====== DATASET

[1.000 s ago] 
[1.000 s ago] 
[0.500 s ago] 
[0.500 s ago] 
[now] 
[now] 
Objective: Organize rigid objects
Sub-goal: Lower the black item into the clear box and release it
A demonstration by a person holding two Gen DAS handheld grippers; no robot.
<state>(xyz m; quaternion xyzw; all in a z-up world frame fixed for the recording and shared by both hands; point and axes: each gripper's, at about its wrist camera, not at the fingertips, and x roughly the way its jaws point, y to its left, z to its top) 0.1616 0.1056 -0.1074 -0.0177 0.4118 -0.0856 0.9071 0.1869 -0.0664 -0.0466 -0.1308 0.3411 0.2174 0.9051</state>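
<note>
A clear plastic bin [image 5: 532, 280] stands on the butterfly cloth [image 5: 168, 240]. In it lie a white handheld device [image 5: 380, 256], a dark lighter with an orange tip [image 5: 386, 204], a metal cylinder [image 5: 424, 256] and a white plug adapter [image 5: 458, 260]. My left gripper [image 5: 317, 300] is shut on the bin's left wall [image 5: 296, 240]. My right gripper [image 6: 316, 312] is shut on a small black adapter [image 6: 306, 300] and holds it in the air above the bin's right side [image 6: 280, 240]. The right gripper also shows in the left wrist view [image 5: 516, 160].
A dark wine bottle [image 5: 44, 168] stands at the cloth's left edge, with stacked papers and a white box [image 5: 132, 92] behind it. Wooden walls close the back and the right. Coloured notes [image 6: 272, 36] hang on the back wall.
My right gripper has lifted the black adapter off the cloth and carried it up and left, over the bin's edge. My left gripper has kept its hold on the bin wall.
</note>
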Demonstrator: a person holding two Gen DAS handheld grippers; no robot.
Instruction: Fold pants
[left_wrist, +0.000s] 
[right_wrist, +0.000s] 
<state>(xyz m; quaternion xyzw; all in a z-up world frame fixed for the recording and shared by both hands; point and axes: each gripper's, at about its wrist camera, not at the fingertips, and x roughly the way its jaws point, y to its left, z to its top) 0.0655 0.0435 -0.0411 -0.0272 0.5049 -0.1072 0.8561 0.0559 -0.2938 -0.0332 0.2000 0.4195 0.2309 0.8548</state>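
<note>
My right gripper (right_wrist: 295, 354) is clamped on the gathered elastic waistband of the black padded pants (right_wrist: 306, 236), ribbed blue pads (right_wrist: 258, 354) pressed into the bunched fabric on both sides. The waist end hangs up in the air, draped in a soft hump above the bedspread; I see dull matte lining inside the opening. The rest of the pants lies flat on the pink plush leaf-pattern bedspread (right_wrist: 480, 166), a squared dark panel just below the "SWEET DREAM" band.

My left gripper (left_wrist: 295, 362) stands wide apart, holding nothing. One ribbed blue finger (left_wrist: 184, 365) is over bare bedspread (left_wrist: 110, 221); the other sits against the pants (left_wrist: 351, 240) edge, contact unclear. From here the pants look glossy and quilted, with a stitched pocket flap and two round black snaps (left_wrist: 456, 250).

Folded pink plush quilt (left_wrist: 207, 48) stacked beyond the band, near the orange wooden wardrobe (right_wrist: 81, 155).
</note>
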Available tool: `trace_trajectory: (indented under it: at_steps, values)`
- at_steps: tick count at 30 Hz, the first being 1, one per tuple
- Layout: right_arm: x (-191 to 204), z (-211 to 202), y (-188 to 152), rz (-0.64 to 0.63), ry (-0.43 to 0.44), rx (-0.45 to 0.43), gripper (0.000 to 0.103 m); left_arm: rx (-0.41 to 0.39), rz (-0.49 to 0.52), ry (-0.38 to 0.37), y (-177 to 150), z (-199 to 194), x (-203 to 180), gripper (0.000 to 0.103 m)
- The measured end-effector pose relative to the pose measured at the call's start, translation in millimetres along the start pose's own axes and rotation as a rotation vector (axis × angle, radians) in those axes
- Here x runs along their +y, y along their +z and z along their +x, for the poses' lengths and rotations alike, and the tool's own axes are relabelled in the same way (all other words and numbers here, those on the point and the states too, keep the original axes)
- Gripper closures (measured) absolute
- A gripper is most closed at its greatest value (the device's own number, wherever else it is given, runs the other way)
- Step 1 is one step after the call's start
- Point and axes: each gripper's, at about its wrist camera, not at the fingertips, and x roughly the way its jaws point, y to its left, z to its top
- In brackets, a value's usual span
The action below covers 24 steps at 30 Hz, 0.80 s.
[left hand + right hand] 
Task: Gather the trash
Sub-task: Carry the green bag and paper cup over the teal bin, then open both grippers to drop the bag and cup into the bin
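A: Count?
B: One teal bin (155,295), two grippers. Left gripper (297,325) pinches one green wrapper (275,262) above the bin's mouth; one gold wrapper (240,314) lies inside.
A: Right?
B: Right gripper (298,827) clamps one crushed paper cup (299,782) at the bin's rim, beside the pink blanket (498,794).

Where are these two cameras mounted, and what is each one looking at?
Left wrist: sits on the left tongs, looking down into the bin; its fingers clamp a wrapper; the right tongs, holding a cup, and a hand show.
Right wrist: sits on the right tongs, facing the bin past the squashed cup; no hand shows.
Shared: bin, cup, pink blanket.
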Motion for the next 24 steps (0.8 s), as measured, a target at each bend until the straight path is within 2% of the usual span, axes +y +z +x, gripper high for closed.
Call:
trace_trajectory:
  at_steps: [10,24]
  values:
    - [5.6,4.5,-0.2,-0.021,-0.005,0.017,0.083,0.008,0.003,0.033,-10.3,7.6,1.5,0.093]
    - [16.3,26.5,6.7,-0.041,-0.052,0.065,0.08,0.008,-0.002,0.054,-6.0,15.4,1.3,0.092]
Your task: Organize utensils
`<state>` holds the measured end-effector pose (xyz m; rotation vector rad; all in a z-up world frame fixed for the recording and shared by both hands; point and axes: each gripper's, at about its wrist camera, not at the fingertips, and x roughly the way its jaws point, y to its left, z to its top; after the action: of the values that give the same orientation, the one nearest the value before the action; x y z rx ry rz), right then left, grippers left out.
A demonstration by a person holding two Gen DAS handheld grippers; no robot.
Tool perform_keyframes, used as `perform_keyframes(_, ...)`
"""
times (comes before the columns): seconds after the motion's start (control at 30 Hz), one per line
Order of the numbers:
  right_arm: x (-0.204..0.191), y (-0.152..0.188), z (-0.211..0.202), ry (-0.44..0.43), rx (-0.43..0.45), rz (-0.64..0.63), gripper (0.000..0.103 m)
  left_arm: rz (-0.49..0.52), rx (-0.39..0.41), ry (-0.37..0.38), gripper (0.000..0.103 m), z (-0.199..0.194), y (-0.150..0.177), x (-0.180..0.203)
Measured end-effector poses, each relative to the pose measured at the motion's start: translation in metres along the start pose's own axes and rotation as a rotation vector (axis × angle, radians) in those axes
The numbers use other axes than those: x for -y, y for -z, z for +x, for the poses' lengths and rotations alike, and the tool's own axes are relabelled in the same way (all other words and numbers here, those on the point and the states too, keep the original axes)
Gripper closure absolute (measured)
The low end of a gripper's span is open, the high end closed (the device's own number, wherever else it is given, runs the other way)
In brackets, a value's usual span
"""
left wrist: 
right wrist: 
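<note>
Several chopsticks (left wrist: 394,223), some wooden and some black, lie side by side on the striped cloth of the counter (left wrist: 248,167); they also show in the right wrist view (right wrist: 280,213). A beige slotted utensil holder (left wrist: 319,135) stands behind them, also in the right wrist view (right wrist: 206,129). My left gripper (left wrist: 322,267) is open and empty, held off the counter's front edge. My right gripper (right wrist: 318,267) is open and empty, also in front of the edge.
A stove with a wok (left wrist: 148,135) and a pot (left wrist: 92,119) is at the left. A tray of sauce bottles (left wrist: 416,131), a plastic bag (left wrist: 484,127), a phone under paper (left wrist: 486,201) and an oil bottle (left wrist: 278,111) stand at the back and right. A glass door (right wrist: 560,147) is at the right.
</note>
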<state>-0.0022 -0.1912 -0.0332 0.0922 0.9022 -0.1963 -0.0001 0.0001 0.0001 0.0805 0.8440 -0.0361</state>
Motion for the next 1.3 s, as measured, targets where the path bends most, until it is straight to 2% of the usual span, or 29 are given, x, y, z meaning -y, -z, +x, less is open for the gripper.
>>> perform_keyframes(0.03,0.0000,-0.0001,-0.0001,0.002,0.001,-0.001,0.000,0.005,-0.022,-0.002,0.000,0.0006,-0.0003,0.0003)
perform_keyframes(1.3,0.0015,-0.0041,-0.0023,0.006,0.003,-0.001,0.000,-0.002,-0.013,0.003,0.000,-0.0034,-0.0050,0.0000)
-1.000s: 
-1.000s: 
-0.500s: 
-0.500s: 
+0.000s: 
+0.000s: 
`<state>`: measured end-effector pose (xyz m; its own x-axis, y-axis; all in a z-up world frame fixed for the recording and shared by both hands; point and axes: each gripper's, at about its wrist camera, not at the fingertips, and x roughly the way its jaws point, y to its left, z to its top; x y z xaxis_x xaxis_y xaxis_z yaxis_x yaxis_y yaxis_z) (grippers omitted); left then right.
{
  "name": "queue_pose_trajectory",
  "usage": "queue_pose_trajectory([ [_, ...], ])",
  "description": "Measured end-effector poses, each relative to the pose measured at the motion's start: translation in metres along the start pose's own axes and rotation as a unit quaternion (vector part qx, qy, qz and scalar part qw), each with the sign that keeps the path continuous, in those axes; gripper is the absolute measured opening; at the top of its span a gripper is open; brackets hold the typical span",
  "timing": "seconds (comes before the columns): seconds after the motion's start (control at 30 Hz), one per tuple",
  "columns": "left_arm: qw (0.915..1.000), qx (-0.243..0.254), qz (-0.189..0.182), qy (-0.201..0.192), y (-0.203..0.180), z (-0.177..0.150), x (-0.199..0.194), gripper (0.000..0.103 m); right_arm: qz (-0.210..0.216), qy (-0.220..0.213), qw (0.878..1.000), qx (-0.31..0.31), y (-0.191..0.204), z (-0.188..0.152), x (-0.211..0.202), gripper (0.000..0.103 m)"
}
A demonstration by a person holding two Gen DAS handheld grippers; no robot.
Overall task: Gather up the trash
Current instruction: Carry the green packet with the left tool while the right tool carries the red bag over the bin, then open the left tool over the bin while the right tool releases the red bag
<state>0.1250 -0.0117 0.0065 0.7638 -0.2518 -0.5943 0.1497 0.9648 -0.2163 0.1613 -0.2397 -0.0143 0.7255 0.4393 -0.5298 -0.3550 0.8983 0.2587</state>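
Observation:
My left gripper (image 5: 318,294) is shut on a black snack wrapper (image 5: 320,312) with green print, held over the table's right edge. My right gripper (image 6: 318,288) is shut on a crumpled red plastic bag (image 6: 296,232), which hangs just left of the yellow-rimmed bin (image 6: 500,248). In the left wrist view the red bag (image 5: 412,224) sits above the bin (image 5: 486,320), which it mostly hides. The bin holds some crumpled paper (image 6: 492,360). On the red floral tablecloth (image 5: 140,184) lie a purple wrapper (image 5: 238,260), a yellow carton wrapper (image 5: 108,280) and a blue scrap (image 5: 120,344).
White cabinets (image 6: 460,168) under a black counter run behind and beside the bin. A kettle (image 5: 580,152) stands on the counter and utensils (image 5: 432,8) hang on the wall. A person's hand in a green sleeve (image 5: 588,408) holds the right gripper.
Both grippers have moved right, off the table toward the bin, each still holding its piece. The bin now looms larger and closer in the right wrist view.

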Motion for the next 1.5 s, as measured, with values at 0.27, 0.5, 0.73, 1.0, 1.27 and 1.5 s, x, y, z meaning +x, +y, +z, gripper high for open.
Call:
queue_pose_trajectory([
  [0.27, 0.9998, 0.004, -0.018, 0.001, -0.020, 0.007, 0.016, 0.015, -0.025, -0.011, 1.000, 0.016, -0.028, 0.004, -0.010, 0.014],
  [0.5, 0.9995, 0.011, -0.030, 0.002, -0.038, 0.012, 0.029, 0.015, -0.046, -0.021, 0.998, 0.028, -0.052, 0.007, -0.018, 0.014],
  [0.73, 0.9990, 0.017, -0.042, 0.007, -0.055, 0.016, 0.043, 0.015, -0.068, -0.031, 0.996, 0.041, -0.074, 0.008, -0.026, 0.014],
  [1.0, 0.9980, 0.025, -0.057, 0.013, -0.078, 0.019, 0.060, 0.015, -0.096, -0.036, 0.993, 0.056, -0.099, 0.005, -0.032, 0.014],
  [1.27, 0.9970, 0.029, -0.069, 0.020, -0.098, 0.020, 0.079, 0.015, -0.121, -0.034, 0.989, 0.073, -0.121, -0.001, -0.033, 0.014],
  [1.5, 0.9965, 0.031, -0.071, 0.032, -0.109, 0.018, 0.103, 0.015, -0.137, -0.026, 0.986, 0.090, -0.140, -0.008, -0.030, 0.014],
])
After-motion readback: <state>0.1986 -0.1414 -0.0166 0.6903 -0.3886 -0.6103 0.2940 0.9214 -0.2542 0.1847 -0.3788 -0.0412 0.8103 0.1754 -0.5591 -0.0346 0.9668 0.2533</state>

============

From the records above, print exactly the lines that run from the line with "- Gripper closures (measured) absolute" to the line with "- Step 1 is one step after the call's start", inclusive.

RESPONSE AREA »
- Gripper closures (measured) absolute
- A gripper is most closed at its greatest value (the device's own number, wherever else it is given, runs the other way)
- Step 1 is one step after the call's start

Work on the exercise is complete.